I felt frustrated. How could this whole situation flip so completely? And then I remembered “Shame and Blame smell the same”.
When we feel embarrassed or upset at what we have done, instead of feeling healthy shame, we can sometimes shift this into blaming someone else.
Why do we do this? A lot of our behaviours are centred around survival and self-preservation. Our “Survival Self” feels that it’s easier to blame someone else so that we don’t have to own our part we have played. By avoiding this, we don’t have to feel bad about ourselves and we don’t have to endure back lash from others (as long as we can successfully keep up the “victim” role).
The really unfortunate thing about this is that we don’t actually learn from situations if we aren’t allowing ourselves to feel shame. Have a think about any time you have been embarrassed for acting without integrity. I bet that 9 times out of 10 you have not put yourself in that situation again, by choice, because you don’t want to feel that way again. Shame is how we learn and we are doing a massive disservice by not allowing ourselves to properly process this emotion.

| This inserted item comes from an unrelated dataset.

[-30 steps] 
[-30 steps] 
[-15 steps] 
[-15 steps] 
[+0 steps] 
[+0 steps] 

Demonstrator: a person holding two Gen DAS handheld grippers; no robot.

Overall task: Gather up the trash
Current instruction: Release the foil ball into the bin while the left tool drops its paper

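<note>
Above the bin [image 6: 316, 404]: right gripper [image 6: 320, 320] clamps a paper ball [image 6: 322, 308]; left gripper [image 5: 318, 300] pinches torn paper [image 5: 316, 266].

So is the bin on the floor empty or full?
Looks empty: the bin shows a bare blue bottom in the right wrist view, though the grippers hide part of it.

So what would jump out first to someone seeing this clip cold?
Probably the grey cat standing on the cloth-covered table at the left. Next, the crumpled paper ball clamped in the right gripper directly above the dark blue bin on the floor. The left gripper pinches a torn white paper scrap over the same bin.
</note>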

It is HEALTHY to feel shame to an extent. But remember, it can also be a slippery slope. Some people take shame to the next level and feel guilty far beyond what is necessary. Once you have recognised the shame you are feeling and why, own it. This can look like an apology for hurting someone, or sharing how you would do things differently. Once you have made amends, IT IS OK to move on.
Some of the best advice I have ever been given was this:
“Stop. Recognise what you are doing. Learn from it. And move forward. That isn’t who you are anymore”.
So I’m telling you now:
Recognise what you are doing.
Learn from it.
And move forward.
That isn’t who you are anymore.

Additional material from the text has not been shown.